- Opening Delimiter -

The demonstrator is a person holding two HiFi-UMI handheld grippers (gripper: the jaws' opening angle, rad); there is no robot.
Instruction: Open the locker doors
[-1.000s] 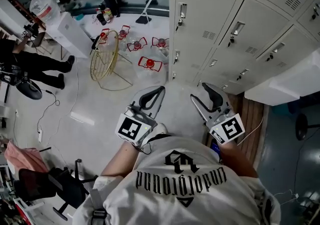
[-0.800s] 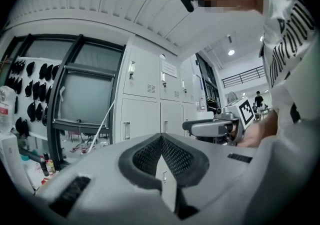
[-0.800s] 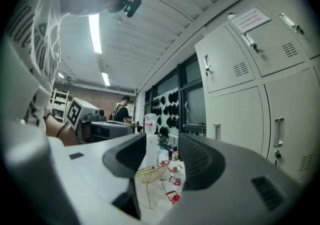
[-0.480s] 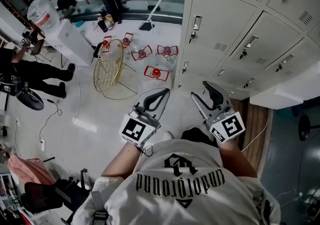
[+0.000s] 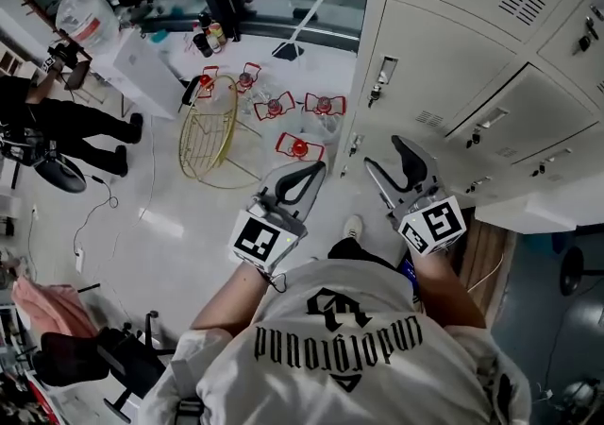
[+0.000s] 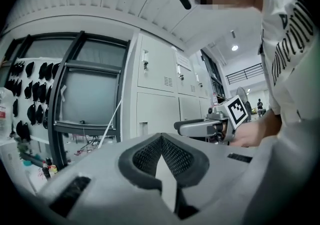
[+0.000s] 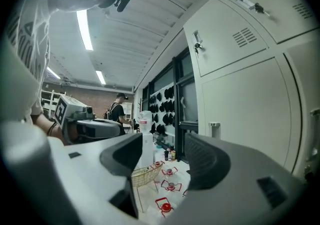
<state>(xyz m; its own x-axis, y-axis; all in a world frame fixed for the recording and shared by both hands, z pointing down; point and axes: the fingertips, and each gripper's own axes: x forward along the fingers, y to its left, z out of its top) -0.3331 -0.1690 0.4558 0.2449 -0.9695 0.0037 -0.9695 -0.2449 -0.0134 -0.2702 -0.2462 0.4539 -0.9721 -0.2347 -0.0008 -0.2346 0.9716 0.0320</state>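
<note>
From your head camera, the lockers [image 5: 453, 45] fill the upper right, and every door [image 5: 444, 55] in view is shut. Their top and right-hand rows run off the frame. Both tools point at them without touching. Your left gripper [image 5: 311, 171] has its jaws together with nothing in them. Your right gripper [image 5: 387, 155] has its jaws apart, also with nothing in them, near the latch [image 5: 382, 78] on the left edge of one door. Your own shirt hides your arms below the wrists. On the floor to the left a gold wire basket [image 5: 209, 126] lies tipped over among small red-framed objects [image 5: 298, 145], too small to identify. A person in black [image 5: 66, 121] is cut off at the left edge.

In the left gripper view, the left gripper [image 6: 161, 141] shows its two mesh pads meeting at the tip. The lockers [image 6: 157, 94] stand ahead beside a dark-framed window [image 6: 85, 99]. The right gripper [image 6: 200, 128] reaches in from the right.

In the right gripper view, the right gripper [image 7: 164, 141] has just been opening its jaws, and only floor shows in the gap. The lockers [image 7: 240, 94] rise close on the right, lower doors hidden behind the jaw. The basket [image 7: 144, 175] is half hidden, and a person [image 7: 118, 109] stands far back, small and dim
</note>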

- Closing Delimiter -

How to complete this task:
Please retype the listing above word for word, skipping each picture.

Result for this exercise:
The demonstrator is a person holding two HiFi-UMI handheld grippers (gripper: the jaws' opening angle, rad); there is no robot.
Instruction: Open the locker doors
[-1.000s] 
[-0.800s] 
[-0.800s] 
[-0.480s] 
[+0.000s] 
[+0.000s] 
[+0.000s] 
<state>(xyz m; its own x-axis, y-axis; all in a world frame fixed for the recording and shared by both hands, z pointing down; point and axes: the fingertips, and each gripper's own axes: x forward along the fingers, y to its left, z out of its top) -0.3331 -0.1690 0.4558 0.2449 -0.9695 0.0037 -0.9695 -0.2449 -0.0134 -0.2702 -0.2462 0.4539 -0.9721 -0.2347 -0.0008 -0.2346 0.9716 0.0320</state>
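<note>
From your head camera, the lockers [image 5: 453, 45] fill the upper right, and every door [image 5: 444, 55] in view is shut. Their top and right-hand rows run off the frame. Both tools point at them without touching. Your left gripper [image 5: 311, 171] has its jaws together with nothing in them. Your right gripper [image 5: 387, 155] has its jaws apart, also with nothing in them, near the latch [image 5: 382, 78] on the left edge of one door. Your own shirt hides your arms below the wrists. On the floor to the left a gold wire basket [image 5: 209, 126] lies tipped over among small red-framed objects [image 5: 298, 145], too small to identify. A person in black [image 5: 66, 121] is cut off at the left edge.

In the left gripper view, the left gripper [image 6: 161, 141] shows its two mesh pads meeting at the tip. The lockers [image 6: 157, 94] stand ahead beside a dark-framed window [image 6: 85, 99]. The right gripper [image 6: 200, 128] reaches in from the right.

In the right gripper view, the right gripper [image 7: 164, 141] has just been opening its jaws, and only floor shows in the gap. The lockers [image 7: 240, 94] rise close on the right, lower doors hidden behind the jaw. The basket [image 7: 144, 175] is half hidden, and a person [image 7: 118, 109] stands far back, small and dim
</note>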

No more work is left in this exercise.